NLCINDIA - Investment Analysis: Buy Signal or Bull Trap?
Last Updated Time : 20 Dec 25, 07:10 am
Back to Investment ListInvestment Rating: 3.7
| Stock Code | NLCINDIA | Market Cap | 33,127 Cr. | Current Price | 239 ₹ | High / Low | 292 ₹ |
| Stock P/E | 17.2 | Book Value | 131 ₹ | Dividend Yield | 1.24 % | ROCE | 9.02 % |
| ROE | 5.61 % | Face Value | 10.0 ₹ | DMA 50 | 249 ₹ | DMA 200 | 245 ₹ |
| Chg in FII Hold | 0.30 % | Chg in DII Hold | -0.39 % | PAT Qtr | 485 Cr. | PAT Prev Qtr | 368 Cr. |
| RSI | 40.0 | MACD | -3.88 | Volume | 7,27,776 | Avg Vol 1Wk | 11,94,277 |
| Low price | 186 ₹ | High price | 292 ₹ | PEG Ratio | 55.6 | Debt to equity | 0.47 |
| 52w Index | 49.8 % | Qtr Profit Var | 43.0 % | EPS | 13.8 ₹ | Industry PE | 26.7 |
📊 Analysis: NLC India Ltd. shows moderate fundamentals with ROCE at 9.02% and ROE at 5.61%, reflecting limited efficiency compared to industry peers. The PEG ratio of 55.6 indicates overvaluation relative to growth, while debt-to-equity at 0.47 suggests manageable leverage. Quarterly profit growth (+43%) is a positive, but technical indicators (RSI 40, MACD negative) highlight weak momentum. Overall, the stock offers stability but limited compounding potential.

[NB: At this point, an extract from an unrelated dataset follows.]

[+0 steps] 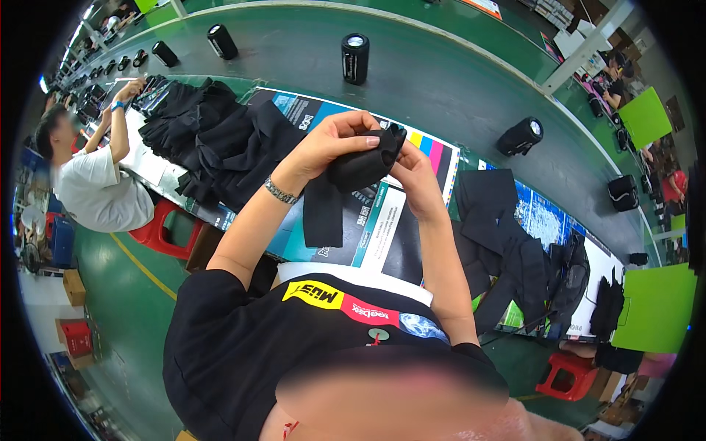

💰 Ideal Entry Zone: 200 ₹ – 220 ₹ (closer to support levels and below DMA averages). This provides margin of safety for accumulation.
📈 Exit / Holding Strategy: For existing holders, maintain a medium-term horizon (2–3 years) with focus on dividend yield and government-backed stability. Consider partial profit booking near 270–280 ₹ if momentum improves. Long-term investors should reassess if valuations approach industry PE (~26.7), implying upside potential toward 250–260 ₹.
Positive
- ✅ Quarterly profit growth (+43%) shows operational improvement.
- ✅ Dividend yield 1.24% provides steady income.
- ✅ FII holdings increased (+0.30%), showing foreign investor confidence.
- ✅ Debt-to-equity at 0.47 indicates manageable leverage.
Limitation
- ⚠️ Low ROCE (9.02%) and ROE (5.61%) reflect modest efficiency.
- ⚠️ PEG ratio 55.6 highlights overvaluation relative to growth.
- ⚠️ Stock trading below DMA 50 & DMA 200, showing weak technical trend.
- ⚠️ DII holding reduced (-0.39%), signaling cautious domestic sentiment.
Company Negative News
- 📉 Weak technical momentum with RSI at 40 and MACD negative.
- 📉 Efficiency metrics (ROCE, ROE) remain below industry averages.
Company Positive News
- 📈 Strong quarterly profit growth from 368 Cr. to 485 Cr.
- 📈 Government-backed energy projects ensure business stability.
- 📈 FII confidence with increased holdings.
Industry
- ⚡ Power sector trading at PE 26.7, higher than NLC India’s PE of 17.2, indicating relative undervaluation.
- ⚡ Renewable and thermal energy demand in India supports long-term sector growth.
Conclusion
🔎 NLC India Ltd. offers stability and moderate valuation but limited efficiency. Ideal for accumulation near 200–220 ₹ with a medium-term horizon of 2–3 years. Short-term weakness persists, but government backing and profit growth make it a defensive portfolio candidate rather than a high-growth opportunity.
Would you like me to extend this into a peer benchmarking overlay comparing NLC India with NTPC, NHPC, and Tata Power to validate sector-relative efficiency and valuation strength?